*EXERCISE DESCRIPTION*. Check each line of the entries for "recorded" and report the ones that have it.

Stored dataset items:

-=-=-=-=-

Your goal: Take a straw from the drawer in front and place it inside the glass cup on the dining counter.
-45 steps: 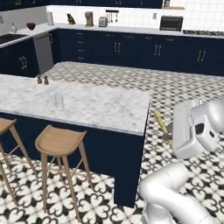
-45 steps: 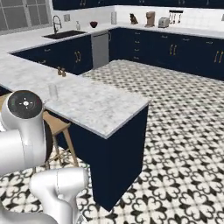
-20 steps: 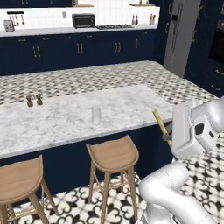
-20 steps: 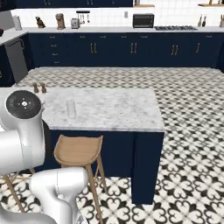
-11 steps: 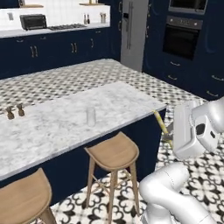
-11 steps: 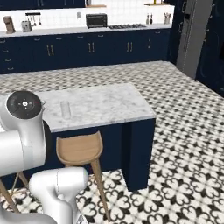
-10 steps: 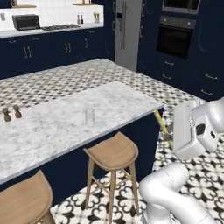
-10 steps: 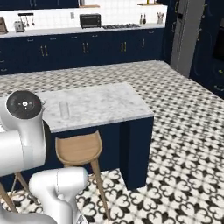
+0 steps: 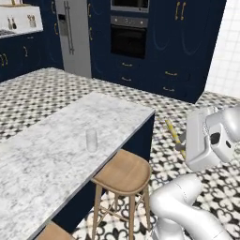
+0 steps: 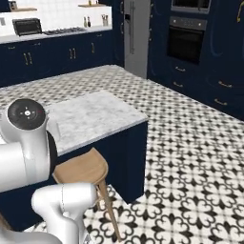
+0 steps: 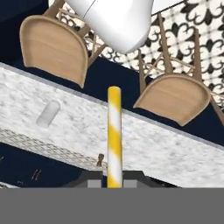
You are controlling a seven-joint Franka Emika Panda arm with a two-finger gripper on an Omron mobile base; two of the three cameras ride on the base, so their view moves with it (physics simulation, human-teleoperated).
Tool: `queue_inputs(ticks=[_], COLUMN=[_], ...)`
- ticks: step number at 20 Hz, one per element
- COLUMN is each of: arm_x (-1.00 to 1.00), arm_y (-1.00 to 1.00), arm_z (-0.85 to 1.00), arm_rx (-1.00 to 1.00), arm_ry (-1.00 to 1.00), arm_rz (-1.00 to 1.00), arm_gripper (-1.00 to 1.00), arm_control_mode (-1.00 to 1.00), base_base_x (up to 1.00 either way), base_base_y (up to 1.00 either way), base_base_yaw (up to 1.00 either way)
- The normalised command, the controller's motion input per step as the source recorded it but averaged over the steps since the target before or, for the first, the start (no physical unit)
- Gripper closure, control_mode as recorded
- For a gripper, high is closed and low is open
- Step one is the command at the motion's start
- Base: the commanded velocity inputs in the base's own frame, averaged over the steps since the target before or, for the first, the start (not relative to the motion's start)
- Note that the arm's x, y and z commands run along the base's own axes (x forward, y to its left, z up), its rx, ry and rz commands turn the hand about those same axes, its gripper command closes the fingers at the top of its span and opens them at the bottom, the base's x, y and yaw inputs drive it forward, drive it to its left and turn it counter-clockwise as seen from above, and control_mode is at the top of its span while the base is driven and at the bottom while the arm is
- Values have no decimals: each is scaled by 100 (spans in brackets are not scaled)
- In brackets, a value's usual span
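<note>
In the left base view the dining counter [image 9: 56, 154] runs from the lower left to a square corner at mid-frame, its near long edge overhanging a wooden stool [image 9: 123, 172]. The glass cup [image 9: 91, 140] stands upright on the marble near that long edge, back from the corner, with bare slab all around it. Right of the corner lies open patterned floor [image 9: 164, 112], running to the navy cabinets and the oven [image 9: 129, 40].

The straw [image 9: 174, 136] is a thin stick striped yellow and white. It juts up and left from the gripper [image 9: 182, 146], over the floor, well apart from the cup. The white arm rises at the lower right, its hand held about level with the counter top. The jaws are closed on the straw's lower end.
</note>
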Motion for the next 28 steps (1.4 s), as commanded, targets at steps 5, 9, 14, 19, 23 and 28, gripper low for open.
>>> queue_inputs(ticks=[5,9,14,19,23,28], arm_x=[0,25,53,48,48,46], arm_y=[0,41,-9,-38,-1,11], arm_z=[0,0,0,0,-1,-21], arm_rx=[0,-1,6,35,38,25], arm_ry=[0,-4,-6,-7,-14,-32], arm_rz=[0,-48,-23,-1,3,0], arm_gripper=[100,100,100,100,100,100], arm_control_mode=[100,-100,-100,-100,-100,-100], base_base_x=[1,0,0,0,0,0], base_base_y=[73,0,0,0,0,0], base_base_yaw=[-51,0,0,0,0,0])
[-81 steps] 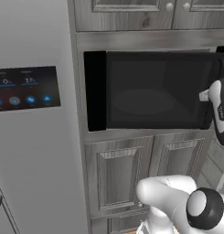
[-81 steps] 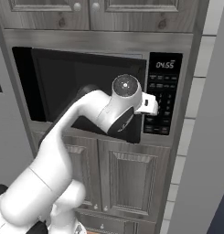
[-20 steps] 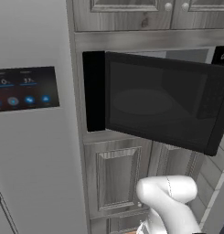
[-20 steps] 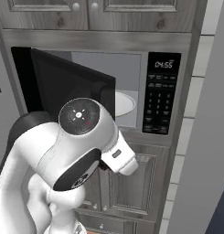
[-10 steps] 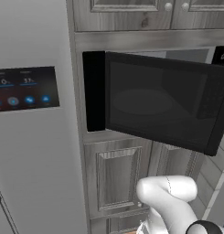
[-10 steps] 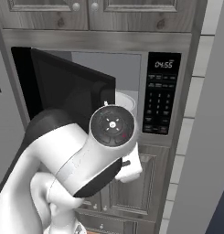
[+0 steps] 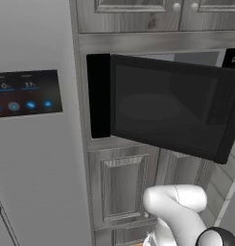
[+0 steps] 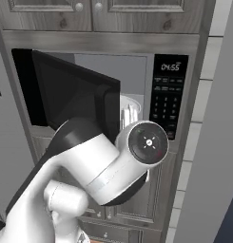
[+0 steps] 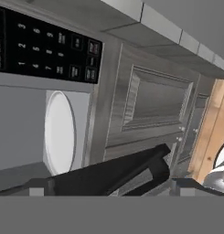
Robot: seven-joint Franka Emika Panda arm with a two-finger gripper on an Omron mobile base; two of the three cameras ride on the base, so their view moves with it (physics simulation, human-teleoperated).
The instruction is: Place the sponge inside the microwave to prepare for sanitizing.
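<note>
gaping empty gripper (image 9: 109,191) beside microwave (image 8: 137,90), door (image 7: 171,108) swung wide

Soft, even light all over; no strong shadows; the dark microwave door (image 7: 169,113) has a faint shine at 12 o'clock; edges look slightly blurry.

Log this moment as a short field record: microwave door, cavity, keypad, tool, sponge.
microwave: built-in microwave, set among grey wood cabinets
door: door swung open, hinged at the left
cavity: grey, with the white turntable inside; nothing seen on it
keypad: keypad to the right of the cavity, clock display lit
tool: fingertips spread wide at the bottom of the hand view, nothing between them
sponge: not seen from these cameras; not yet in the cavity
fridge: grey fridge panel lit blue, left of the microwave
</note>
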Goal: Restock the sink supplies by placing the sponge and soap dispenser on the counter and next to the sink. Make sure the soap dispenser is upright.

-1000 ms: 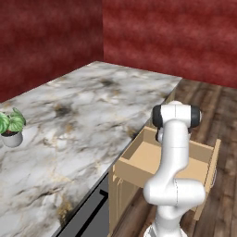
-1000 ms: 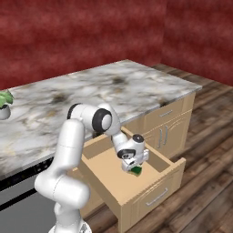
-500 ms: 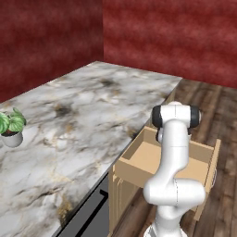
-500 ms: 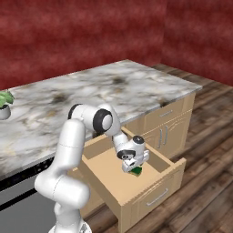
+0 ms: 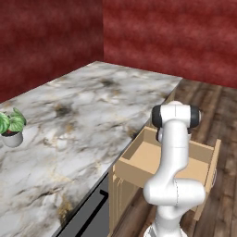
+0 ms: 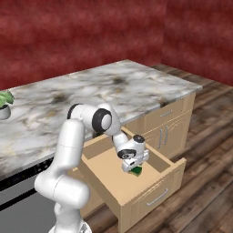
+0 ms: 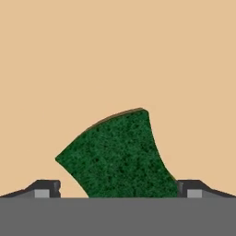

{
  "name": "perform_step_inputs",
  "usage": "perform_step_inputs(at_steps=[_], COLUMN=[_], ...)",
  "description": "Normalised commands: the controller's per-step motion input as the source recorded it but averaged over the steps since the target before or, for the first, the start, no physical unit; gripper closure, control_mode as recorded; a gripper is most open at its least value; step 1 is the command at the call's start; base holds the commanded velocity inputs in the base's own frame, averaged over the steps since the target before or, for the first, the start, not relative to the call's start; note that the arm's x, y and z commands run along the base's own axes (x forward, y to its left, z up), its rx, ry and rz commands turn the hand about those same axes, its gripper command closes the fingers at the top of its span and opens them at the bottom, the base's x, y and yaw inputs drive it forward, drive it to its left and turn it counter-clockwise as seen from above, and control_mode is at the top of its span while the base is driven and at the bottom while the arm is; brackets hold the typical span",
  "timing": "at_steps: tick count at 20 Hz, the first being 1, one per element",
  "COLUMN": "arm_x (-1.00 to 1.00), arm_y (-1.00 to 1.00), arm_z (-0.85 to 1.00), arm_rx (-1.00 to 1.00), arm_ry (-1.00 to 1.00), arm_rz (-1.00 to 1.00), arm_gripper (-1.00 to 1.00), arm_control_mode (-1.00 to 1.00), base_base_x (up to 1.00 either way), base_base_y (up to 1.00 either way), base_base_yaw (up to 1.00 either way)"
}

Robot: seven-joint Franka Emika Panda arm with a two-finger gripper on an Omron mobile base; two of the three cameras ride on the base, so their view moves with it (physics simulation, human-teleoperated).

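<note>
The green sponge (image 7: 117, 156) lies flat on the floor of an open wooden drawer (image 6: 150, 184). My gripper (image 7: 118, 188) hangs right over it, open, with one fingertip on each side of the sponge and a gap left on both sides. From the right base view the hand (image 6: 132, 159) reaches down into the drawer, and a green corner of the sponge (image 6: 136, 171) peeks out under it. The marble counter (image 5: 78, 115) stretches left of the drawer. The soap dispenser and the sink are out of view.
A potted green plant (image 5: 11, 127) stands on the counter at the far left. Closed cabinet doors (image 6: 170, 132) sit right of the drawer, and a dark appliance front (image 5: 90, 215) lies below the counter. Wooden floor and red walls surround the area.
The hand has sunk a little lower into the drawer toward the sponge. The jaws stay wide and nothing else has moved.
</note>
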Motion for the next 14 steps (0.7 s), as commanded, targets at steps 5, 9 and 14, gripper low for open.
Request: perform_step_inputs(at_steps=[5,9,14], arm_x=[-0.19,-0.27,-0.26], arm_y=[0.0,0.0,0.0], arm_z=[0.01,0.07,0.04], arm_rx=[0.0,0.0,0.0], arm_ry=[0.0,0.0,0.0], arm_rz=[0.02,0.04,0.04], arm_gripper=[-1.0,-1.0,-1.0], arm_control_mode=[-1.0,-1.0,-1.0], base_base_x=[0.0,0.0,0.0], base_base_y=[0.0,0.0,0.0], base_base_yaw=[0.0,0.0,0.0])
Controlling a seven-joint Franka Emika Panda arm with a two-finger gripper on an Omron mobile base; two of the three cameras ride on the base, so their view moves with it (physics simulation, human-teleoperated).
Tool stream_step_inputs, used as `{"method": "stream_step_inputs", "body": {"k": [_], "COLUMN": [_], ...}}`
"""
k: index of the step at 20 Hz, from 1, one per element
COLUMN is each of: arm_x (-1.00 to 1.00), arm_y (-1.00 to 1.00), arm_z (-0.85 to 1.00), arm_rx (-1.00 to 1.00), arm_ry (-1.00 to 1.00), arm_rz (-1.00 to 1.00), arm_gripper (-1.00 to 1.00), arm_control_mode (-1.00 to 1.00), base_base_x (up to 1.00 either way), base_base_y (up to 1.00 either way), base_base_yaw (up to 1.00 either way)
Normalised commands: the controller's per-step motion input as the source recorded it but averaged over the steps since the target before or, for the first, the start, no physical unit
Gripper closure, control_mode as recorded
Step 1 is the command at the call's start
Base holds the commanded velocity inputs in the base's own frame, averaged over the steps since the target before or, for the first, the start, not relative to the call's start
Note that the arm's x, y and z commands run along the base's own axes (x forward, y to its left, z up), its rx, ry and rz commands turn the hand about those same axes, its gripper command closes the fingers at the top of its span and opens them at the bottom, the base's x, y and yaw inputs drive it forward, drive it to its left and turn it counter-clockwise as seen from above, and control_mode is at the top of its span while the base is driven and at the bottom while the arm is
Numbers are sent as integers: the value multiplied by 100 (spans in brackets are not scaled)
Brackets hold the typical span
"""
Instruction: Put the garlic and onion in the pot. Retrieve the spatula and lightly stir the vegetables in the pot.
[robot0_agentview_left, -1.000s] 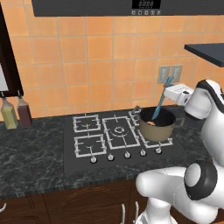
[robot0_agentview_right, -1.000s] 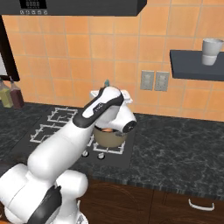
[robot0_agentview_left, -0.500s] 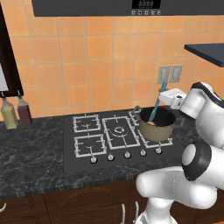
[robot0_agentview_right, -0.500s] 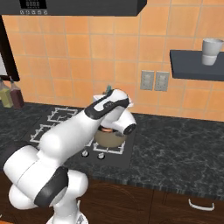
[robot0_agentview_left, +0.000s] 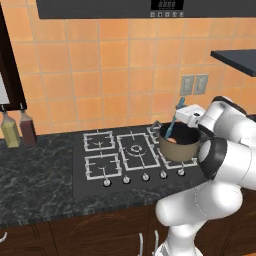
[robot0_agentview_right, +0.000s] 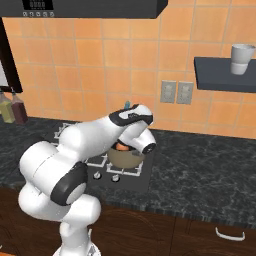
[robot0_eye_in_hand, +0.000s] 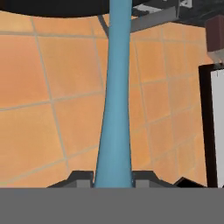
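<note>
Light-blue spatula tilted in tan pot

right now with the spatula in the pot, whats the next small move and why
Probably a short, gentle sweep of the spatula around inside the pot: the end effector is shut on its handle, its head is down in the pot, and an orange vegetable lies there to stir.

Light-blue spatula, tan pot with dark rim, orange wall tiles.

Pretty flat, even rendered lighting all round, bright on the orange wall tiles with no real glare. Shadows are soft. The hand view looks a bit blurry up close, low-res overall.
</note>
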Motion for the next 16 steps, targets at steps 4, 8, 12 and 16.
{"method": "stream_step_inputs", "body": {"k": [4, 8, 12, 16], "arm_x": [9, -1, -3, -10], "arm_y": [-21, -20, -19, -2], "arm_z": [-46, -17, 0, 0], "arm_rx": [-8, -21, -32, -35], "arm_ry": [0, 3, 5, 0], "arm_rz": [0, -8, -19, -18], "arm_gripper": [100, 100, 100, 100], "arm_control_mode": [-100, -100, -100, -100], "base_base_x": [0, 0, 0, 0], "base_base_y": [0, 0, 0, 0], "base_base_yaw": [0, 0, 0, 0]}}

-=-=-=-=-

*TASK OUTPUT*.
- The normalised command, the controller's motion input per step as the source recorded it but averaged over the steps since the target before or, for the first, the start (no physical unit)
- Gripper closure, control_mode as recorded
  "description": "Normalised commands: the controller's per-step motion input as the source recorded it but averaged over the steps since the target before or, for the first, the start, no physical unit; gripper closure, control_mode as recorded; a gripper is most open at its least value; step 1 is the command at the call's start; base holds the commanded velocity inputs in the base's own frame, averaged over the steps since the target before or, for the first, the start, not relative to the call's start; note that the arm's x, y and z commands run along the base's own axes (x forward, y to its left, z up), its rx, ry and rz commands turn the hand about those same axes, its gripper command closes the fingers at the top of its span and opens them at the bottom, the base's x, y and yaw inputs drive it forward, drive it to its left and turn it counter-clockwise as seen from above, and control_mode is at the top of its span while the base is driven and at the bottom while the arm is; brackets hold the typical span",
Normalised commands: the controller's per-step motion input as the source recorded it but averaged over the steps since the target before or, for the first, the start, no physical unit
Gripper closure, control_mode as recorded

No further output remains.